┏━━
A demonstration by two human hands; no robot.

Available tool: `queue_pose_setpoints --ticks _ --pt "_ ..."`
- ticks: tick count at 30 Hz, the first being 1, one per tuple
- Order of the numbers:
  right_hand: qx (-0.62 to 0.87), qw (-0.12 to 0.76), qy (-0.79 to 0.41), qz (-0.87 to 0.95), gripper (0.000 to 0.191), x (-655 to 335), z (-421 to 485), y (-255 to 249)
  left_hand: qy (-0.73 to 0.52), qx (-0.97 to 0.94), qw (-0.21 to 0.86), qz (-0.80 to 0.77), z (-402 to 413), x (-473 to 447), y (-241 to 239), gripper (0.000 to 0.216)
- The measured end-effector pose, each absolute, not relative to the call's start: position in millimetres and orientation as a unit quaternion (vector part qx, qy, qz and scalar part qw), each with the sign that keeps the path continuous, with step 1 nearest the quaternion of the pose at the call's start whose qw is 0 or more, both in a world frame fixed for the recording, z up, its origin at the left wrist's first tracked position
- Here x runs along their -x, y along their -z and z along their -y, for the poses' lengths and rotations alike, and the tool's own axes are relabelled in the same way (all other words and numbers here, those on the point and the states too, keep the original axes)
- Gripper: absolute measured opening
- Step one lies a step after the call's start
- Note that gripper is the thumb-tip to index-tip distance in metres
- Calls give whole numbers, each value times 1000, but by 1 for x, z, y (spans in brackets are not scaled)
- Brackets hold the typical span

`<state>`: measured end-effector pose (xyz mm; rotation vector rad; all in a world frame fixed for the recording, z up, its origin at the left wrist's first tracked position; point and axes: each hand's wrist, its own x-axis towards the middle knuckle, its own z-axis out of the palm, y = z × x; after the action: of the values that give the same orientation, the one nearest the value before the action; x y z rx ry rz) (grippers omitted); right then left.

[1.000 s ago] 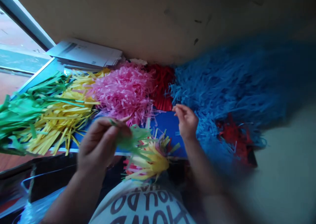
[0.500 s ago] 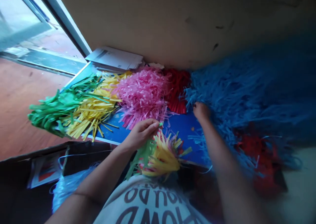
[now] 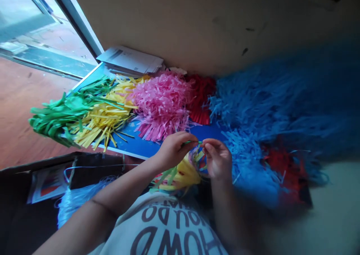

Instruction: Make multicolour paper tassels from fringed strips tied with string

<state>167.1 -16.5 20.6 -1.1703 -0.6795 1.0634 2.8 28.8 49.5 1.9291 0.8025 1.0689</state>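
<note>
My left hand (image 3: 173, 150) pinches the top of a bundle of fringed paper strips (image 3: 180, 174), green, yellow and some red, that hangs down in front of my chest. My right hand (image 3: 218, 159) is closed in a pinch right beside it, fingertips meeting the left hand's over the bundle's top; a thin green strip (image 3: 194, 142) bridges the two hands. Both hands hover over the near edge of a blue board (image 3: 140, 144).
Piles of shredded paper lie on the board: green (image 3: 56, 116), yellow (image 3: 104, 116), pink (image 3: 163, 101), red (image 3: 201, 97), and a big blue heap (image 3: 281, 105) at right with more red (image 3: 281, 165). Stacked papers (image 3: 131, 60) sit by the wall. A dark box with plastic string (image 3: 75, 195) stands left.
My right hand came back from the blue heap to meet my left hand at the bundle's top. The left hand stayed on the bundle, shifted slightly right.
</note>
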Motion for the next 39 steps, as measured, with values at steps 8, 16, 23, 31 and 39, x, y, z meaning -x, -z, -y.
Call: queue_pose_setpoints --ticks 8,16,23,31,39 --pt "536 698 -390 271 24 -151 26 -10 -386 -799 299 -351 -22 -2 -49 17" --pt "575 659 -310 372 13 -153 35 -13 -369 -822 264 -344 -20 3 -52 19" --pt "601 620 -264 430 11 -157 39 -12 -329 -864 164 -344 -18 8 -53 26" --pt "591 603 -270 463 17 -161 40 -12 -290 -877 171 -344 -17 8 -52 28" --pt "584 605 -263 473 12 -164 43 -11 -318 -842 270 -343 -19 11 -52 18"
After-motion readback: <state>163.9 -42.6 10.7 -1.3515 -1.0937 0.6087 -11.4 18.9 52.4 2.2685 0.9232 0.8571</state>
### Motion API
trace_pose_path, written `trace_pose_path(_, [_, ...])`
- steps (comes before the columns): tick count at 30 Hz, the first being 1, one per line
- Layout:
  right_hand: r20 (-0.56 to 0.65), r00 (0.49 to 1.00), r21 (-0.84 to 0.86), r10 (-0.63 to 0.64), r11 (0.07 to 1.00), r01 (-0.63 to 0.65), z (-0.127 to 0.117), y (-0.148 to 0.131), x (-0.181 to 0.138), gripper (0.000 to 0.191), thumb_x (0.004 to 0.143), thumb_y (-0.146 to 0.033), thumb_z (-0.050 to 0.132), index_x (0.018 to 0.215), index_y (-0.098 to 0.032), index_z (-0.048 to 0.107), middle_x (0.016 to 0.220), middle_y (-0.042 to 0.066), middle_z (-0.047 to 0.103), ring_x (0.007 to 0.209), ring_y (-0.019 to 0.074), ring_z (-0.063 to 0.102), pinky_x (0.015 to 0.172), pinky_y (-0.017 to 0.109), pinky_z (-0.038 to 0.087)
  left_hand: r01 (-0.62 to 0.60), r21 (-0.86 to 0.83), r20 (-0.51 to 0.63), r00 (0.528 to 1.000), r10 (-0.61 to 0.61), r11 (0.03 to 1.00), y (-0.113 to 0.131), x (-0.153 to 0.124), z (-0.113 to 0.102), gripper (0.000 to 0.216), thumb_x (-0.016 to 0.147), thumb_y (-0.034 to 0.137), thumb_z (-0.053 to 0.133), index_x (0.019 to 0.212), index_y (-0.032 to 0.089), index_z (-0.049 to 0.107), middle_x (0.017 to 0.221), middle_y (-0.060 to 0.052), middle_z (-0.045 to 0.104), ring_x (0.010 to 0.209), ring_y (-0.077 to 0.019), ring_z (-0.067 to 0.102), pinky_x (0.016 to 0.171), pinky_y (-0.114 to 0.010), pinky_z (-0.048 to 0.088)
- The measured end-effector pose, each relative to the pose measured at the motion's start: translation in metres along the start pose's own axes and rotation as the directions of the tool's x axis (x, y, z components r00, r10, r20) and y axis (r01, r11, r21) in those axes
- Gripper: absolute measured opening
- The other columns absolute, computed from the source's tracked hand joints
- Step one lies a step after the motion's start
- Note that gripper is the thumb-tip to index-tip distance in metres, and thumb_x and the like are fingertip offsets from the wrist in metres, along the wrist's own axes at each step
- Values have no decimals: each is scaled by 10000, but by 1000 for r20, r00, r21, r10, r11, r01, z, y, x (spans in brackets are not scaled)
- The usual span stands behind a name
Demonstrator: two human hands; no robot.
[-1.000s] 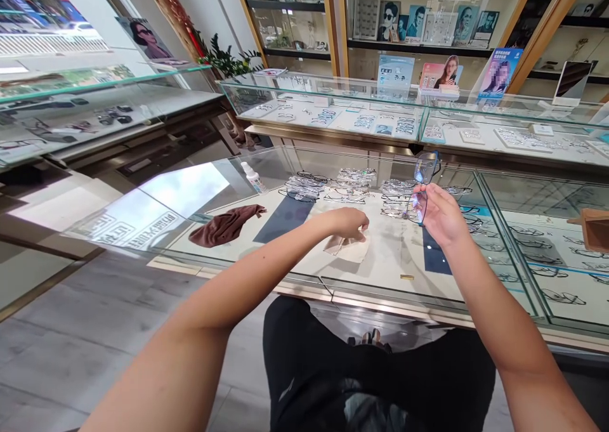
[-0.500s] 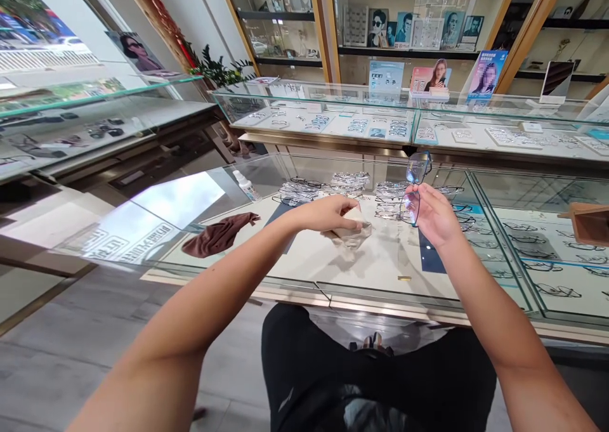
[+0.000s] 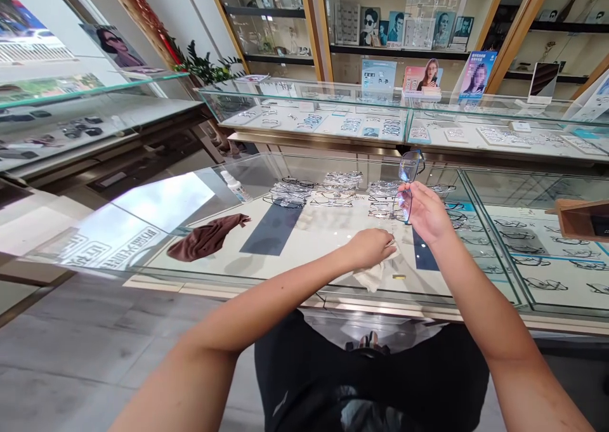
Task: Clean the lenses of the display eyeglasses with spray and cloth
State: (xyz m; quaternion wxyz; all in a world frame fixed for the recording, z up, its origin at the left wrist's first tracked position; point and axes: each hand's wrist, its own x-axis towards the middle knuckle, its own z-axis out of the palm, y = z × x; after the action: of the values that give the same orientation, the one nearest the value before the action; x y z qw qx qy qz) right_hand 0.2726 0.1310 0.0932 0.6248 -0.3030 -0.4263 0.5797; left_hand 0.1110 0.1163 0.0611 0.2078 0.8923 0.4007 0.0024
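Observation:
My right hand point(image 3: 428, 213) is closed on a pair of dark-rimmed glasses point(image 3: 408, 177), held upright above the glass counter point(image 3: 157, 203). One lens stands above my fingers, the other below. My left hand point(image 3: 371, 248) is closed on a pale cleaning cloth point(image 3: 373, 275), which hangs from it just above the counter, a little below and left of the glasses. Under the glass lie rows of wrapped spectacle frames point(image 3: 333, 188).
A brown cloth point(image 3: 207, 242) lies crumpled on the counter to the left, with a small white spray bottle point(image 3: 235, 185) behind it. A wooden box point(image 3: 583, 218) sits at the right. More glass showcases point(image 3: 333, 111) and shelves stand behind.
My left hand has carried the pale cloth off the middle of the counter, rightward and nearer to me, close under the glasses. The right hand has kept the glasses almost still.

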Motion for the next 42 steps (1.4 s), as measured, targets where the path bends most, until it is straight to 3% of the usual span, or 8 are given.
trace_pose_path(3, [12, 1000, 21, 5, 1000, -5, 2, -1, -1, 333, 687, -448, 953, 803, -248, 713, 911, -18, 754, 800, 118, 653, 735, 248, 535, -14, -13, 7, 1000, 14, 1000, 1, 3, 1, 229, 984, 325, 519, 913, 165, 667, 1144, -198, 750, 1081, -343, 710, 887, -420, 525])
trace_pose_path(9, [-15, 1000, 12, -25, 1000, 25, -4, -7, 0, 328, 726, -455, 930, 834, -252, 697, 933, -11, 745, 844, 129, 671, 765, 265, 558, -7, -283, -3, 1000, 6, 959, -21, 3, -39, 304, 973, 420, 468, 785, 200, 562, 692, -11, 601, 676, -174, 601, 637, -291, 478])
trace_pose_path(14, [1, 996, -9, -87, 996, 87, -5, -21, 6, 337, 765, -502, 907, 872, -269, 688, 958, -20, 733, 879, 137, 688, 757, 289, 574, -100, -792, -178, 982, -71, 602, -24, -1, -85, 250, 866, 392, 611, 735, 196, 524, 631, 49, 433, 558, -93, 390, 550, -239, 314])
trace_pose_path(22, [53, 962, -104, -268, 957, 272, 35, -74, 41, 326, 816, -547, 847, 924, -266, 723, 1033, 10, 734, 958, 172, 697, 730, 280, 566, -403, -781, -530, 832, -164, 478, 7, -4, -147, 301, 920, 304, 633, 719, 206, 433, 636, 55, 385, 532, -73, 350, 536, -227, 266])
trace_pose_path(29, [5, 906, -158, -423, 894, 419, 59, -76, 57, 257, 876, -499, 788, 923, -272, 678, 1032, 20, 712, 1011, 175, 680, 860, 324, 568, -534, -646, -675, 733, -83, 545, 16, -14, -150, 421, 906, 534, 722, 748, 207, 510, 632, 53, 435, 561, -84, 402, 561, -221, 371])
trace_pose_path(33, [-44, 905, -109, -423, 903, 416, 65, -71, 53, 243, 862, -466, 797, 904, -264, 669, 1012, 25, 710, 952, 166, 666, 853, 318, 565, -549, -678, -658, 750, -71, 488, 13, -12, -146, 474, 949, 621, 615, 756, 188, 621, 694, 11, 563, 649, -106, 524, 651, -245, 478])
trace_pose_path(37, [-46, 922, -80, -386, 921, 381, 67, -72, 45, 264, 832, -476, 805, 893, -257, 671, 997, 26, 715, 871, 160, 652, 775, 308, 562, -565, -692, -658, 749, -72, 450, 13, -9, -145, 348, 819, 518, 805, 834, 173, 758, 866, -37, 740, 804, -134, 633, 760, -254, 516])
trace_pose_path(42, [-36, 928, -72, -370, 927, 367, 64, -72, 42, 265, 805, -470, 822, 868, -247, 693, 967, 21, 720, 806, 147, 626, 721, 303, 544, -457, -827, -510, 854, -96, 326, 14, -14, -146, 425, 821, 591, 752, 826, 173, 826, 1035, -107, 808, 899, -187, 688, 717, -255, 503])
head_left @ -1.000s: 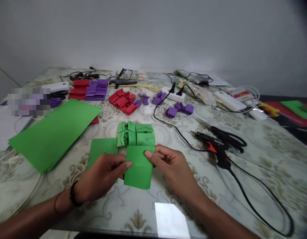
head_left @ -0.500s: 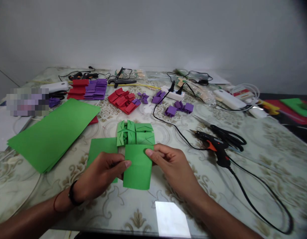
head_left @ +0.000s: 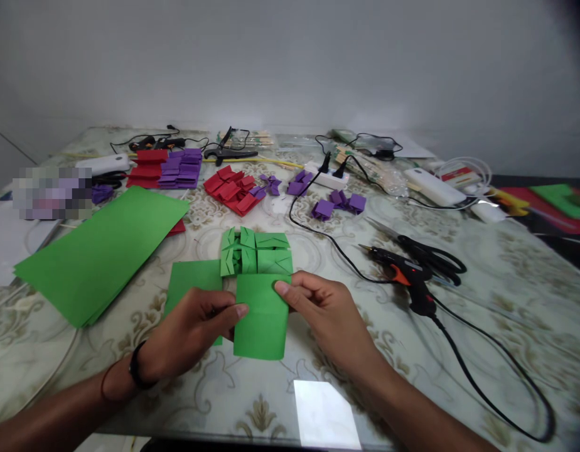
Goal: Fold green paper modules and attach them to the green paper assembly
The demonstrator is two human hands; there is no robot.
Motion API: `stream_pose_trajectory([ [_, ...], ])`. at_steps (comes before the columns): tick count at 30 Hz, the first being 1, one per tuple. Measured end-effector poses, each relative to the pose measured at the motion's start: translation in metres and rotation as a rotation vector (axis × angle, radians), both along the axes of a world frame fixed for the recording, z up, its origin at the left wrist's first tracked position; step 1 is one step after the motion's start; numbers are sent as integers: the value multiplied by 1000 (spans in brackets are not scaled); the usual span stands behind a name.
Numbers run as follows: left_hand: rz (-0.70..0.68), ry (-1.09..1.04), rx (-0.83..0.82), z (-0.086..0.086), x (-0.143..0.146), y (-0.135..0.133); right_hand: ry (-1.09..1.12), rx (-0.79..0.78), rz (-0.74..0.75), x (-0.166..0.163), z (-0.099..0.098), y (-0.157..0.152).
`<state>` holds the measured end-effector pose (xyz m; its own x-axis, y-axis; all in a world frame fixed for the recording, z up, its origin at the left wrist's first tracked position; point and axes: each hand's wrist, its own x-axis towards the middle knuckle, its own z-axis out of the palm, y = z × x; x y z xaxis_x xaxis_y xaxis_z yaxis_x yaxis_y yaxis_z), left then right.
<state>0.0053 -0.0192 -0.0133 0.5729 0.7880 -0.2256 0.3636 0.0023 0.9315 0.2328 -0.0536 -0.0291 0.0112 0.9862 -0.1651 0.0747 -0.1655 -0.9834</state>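
Observation:
A small rectangular sheet of green paper [head_left: 262, 326] is held up between both hands, a faint crease running across it. My left hand [head_left: 200, 329] pinches its left edge with thumb and fingers. At the upper right corner, my right hand [head_left: 325, 311] grips it, thumb on the front. Just beyond lie folded green paper pieces [head_left: 257, 251], set side by side. Another green sheet [head_left: 193, 279] lies flat on the table, partly covered by my left hand. A stack of larger green paper [head_left: 106, 257] rests further left.
On the right are a black hot glue gun [head_left: 412, 276] with a looping cord and black-handled scissors [head_left: 422, 251]. Folded red pieces [head_left: 233, 191] and purple pieces [head_left: 322, 209] lie further back. A white power strip [head_left: 327, 177] with plugs sits behind them on the patterned table [head_left: 214, 402].
Almost nothing differs. The small green sheet has shifted very slightly to the right, still held by both hands.

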Motion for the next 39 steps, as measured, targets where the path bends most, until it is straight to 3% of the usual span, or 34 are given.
stream_pose_trajectory([
  [14, -51, 18, 48, 5, 0, 3, 62, 39, -5, 0, 3, 0],
  [19, -51, 31, 84, 5, -2, 6, 101, 16, 64, 2, 4, 2],
  [25, -1, 32, 123, 6, -5, 8, 41, -45, 246, 3, 5, 2],
  [39, 41, 46, 136, 3, -9, 16, -143, -20, 238, 5, 2, 5],
])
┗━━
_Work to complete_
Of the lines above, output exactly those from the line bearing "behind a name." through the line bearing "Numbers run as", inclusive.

_Task answer_
Motion API: `stream_pose_trajectory([ [_, ...], ])`. at_steps (comes before the columns): tick count at 30 Hz, the first being 1, one per tuple. Measured end-effector poses, each relative to the pose measured at the motion's start: translation in metres and rotation as a rotation vector (axis × angle, radians), both along the axes of a world frame fixed for the recording, z up, its origin at the left wrist's first tracked position; step 1 is one step after the motion's start; numbers are sent as integers: the value multiplied by 1000 (spans in brackets are not scaled); the usual span stands behind a name.
Numbers run as follows: left_hand: rz (-0.70..0.68), ry (-1.09..1.04), rx (-0.83..0.82), z (-0.086..0.086), x (-0.143..0.146), y (-0.135..0.133); right_hand: ry (-1.09..1.12), rx (-0.79..0.78), rz (-0.74..0.75), x (-0.166..0.163), z (-0.099..0.098), y (-0.157..0.152).

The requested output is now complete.